» **Aim of the task**: For the entries below, report every line that includes the word "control".

Stored items:

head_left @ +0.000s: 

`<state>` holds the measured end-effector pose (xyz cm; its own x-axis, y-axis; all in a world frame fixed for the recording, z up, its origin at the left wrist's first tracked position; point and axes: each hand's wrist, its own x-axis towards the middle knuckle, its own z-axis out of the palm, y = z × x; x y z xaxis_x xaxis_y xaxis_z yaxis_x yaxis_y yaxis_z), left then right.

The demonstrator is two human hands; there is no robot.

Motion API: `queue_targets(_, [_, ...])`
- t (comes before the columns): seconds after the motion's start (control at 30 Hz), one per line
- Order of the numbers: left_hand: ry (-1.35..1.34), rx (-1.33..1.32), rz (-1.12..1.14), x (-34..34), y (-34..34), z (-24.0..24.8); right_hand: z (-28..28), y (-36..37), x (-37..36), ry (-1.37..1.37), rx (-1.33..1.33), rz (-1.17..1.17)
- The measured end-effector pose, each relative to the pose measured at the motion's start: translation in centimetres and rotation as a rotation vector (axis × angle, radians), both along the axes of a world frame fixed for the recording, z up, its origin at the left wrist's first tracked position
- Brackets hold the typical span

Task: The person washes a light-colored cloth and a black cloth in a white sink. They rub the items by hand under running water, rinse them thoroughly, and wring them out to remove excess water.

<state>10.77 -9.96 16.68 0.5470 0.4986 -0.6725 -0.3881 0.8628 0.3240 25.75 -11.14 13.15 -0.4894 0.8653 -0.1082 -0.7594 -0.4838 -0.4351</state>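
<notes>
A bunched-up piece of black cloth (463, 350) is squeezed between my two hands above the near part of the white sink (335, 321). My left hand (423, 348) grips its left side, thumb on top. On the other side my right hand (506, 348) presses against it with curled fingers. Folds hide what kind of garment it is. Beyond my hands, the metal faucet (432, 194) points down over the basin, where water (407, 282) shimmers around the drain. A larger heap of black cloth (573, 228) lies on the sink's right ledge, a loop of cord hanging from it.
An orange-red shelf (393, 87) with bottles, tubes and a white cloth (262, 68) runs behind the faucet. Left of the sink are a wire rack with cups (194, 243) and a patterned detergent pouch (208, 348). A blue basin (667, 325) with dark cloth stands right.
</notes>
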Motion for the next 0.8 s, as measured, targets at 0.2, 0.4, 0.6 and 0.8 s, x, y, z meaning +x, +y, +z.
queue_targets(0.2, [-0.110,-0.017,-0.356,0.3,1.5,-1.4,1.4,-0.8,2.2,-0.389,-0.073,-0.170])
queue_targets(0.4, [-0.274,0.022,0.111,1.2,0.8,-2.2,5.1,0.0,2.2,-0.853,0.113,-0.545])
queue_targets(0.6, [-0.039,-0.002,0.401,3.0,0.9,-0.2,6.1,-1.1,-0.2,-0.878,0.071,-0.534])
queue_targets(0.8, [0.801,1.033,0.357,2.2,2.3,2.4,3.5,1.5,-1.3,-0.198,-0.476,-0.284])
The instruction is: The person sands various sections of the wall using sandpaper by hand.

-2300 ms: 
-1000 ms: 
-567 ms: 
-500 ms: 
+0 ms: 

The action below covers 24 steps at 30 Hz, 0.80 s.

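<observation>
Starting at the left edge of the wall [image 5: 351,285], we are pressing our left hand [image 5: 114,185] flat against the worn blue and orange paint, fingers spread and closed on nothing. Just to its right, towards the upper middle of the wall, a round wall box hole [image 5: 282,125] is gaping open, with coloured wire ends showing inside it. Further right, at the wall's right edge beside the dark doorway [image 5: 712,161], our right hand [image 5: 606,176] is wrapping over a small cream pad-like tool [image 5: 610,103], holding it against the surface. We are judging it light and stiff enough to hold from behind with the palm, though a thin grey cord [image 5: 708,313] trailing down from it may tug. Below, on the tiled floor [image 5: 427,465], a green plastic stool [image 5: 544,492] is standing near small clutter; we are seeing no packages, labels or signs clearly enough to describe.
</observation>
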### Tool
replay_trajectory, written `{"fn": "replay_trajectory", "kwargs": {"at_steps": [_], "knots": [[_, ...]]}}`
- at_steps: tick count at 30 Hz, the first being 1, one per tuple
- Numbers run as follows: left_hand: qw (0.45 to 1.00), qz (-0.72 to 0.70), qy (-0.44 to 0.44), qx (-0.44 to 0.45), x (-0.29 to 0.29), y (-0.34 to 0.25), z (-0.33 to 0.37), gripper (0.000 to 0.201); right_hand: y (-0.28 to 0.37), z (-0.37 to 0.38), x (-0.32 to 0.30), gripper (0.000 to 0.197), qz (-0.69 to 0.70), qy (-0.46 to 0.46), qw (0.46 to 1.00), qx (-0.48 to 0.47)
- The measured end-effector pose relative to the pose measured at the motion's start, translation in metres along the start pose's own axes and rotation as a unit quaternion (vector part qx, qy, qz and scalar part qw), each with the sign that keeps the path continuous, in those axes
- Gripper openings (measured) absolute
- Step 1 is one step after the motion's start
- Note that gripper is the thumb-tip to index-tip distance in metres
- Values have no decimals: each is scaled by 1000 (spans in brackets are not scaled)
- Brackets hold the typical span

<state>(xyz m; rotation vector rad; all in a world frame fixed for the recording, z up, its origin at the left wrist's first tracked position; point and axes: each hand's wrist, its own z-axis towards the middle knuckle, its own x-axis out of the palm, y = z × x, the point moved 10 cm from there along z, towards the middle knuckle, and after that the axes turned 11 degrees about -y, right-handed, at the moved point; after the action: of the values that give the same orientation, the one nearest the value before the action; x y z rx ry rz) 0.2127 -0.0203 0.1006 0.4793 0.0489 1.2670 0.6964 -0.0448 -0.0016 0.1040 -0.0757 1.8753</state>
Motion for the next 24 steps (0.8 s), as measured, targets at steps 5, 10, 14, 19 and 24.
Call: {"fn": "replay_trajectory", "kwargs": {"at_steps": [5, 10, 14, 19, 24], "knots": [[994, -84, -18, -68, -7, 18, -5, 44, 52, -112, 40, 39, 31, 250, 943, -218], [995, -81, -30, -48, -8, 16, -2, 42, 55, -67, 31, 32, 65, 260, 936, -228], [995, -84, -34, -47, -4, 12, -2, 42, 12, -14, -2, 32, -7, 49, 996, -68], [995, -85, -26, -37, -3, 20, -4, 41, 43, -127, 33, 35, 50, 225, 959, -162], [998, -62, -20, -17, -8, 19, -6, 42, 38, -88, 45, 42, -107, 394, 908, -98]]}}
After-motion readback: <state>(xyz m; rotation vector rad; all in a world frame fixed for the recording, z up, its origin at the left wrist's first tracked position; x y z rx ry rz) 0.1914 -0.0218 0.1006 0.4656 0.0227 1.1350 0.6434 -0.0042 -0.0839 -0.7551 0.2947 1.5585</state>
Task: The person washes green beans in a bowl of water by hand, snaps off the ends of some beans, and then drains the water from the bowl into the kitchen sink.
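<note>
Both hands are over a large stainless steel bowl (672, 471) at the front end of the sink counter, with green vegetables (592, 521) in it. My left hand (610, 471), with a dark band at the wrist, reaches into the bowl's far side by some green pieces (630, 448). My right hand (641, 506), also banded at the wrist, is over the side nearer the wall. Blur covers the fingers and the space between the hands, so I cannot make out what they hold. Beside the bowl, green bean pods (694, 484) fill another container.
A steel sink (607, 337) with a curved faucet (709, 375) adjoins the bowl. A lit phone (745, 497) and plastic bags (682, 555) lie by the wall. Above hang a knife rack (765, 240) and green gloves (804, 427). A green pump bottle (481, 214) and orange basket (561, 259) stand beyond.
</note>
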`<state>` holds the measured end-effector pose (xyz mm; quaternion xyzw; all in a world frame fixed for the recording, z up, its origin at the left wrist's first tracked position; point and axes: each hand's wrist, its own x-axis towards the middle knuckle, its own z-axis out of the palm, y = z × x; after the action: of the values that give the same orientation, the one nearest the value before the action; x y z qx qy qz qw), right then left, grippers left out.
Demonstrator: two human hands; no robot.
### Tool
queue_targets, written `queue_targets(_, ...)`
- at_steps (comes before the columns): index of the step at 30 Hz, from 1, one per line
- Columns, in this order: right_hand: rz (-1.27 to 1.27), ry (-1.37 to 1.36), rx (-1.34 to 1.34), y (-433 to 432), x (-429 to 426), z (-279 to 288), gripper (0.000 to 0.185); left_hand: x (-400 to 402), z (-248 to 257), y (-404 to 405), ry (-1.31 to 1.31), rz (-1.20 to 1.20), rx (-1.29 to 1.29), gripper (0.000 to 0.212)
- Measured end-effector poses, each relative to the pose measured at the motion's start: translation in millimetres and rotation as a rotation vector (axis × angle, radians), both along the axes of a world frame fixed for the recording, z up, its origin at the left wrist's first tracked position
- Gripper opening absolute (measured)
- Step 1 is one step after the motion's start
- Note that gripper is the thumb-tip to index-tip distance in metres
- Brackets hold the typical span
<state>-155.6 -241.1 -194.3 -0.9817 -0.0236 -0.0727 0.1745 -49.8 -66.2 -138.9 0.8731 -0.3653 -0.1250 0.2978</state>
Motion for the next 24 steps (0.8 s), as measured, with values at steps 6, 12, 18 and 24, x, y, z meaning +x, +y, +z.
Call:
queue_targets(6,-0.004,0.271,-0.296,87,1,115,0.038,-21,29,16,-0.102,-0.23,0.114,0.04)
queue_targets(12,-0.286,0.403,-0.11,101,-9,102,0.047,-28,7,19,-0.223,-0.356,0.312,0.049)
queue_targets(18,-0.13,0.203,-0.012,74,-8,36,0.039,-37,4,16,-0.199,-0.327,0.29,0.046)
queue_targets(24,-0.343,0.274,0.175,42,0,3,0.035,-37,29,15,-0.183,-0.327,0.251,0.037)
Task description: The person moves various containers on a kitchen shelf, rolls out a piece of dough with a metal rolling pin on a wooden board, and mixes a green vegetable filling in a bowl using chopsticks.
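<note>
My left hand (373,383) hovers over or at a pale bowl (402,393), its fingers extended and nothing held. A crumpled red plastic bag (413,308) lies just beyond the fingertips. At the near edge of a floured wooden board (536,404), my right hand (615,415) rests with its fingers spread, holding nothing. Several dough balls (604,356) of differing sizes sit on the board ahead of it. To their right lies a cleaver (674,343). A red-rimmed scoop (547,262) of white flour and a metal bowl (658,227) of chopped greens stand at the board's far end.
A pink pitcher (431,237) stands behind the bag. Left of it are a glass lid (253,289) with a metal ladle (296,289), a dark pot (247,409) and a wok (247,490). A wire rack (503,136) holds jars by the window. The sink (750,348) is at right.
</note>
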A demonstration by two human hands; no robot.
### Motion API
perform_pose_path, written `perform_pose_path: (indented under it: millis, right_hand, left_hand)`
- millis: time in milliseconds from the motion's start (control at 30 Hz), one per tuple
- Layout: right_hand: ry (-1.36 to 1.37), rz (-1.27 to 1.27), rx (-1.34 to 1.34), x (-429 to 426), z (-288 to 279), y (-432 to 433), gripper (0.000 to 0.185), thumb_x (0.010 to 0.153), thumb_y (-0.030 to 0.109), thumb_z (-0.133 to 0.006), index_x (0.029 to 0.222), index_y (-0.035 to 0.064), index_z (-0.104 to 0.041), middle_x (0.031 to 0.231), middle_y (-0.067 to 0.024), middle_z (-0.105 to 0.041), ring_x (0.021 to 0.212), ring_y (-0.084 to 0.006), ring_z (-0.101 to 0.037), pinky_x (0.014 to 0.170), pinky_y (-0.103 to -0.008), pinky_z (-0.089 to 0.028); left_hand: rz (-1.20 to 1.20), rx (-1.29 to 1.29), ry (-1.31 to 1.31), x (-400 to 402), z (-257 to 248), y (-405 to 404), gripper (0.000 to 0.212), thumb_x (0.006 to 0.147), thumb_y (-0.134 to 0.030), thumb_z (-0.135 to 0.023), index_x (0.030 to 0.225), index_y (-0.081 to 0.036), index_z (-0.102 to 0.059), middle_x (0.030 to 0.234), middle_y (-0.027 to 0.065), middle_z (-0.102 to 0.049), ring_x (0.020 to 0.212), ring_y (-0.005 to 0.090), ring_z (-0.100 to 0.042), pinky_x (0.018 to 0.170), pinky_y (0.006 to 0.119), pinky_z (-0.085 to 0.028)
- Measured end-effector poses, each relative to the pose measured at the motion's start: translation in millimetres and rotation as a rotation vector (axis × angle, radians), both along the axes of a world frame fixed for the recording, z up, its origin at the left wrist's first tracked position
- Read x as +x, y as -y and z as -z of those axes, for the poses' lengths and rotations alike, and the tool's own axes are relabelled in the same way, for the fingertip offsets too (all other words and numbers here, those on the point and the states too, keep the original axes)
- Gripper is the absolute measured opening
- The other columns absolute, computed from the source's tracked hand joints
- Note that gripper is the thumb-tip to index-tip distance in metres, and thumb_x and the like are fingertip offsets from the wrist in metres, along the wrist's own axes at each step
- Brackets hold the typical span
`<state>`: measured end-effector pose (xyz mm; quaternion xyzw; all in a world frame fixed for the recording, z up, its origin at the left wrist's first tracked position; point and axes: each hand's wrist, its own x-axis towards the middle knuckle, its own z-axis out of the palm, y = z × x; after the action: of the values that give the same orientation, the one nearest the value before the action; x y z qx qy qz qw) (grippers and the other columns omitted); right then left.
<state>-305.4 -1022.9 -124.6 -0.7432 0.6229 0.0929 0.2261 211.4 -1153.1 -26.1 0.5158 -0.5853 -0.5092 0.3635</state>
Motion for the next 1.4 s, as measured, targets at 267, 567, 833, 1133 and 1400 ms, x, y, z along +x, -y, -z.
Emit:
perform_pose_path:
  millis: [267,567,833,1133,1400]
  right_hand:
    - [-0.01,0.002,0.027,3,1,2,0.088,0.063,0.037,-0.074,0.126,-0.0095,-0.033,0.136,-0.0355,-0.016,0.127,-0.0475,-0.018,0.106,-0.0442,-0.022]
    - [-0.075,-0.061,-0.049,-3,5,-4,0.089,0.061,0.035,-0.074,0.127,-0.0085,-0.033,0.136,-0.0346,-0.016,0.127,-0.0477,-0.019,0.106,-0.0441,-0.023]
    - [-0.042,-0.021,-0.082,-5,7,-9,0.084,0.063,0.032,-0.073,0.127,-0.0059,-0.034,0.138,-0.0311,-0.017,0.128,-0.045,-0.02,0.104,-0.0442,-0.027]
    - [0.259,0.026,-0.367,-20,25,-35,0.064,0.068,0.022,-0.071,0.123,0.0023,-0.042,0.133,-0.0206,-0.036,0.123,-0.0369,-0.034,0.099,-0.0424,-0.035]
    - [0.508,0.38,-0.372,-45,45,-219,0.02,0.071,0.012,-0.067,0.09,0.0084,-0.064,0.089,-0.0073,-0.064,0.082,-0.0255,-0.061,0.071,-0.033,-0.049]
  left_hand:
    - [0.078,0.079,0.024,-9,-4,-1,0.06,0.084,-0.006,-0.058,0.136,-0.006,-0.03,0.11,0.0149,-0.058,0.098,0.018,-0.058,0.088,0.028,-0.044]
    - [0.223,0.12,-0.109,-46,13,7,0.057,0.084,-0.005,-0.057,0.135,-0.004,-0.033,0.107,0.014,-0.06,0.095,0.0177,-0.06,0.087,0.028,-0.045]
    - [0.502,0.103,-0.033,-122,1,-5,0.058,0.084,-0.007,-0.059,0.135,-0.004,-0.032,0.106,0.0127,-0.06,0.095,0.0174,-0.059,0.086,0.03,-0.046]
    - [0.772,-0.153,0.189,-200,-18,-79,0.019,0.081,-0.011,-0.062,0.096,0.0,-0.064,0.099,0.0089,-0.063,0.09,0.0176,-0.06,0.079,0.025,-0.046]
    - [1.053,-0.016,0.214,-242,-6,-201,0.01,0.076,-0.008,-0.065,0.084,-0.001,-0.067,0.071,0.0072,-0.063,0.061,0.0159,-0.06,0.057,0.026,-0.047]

» **Response to the exercise**:
- t (comes before the columns): seconds after the motion's start (control at 30 Hz), one per line
- millis: time in milliseconds from the motion's start (control at 30 Hz), one per tuple

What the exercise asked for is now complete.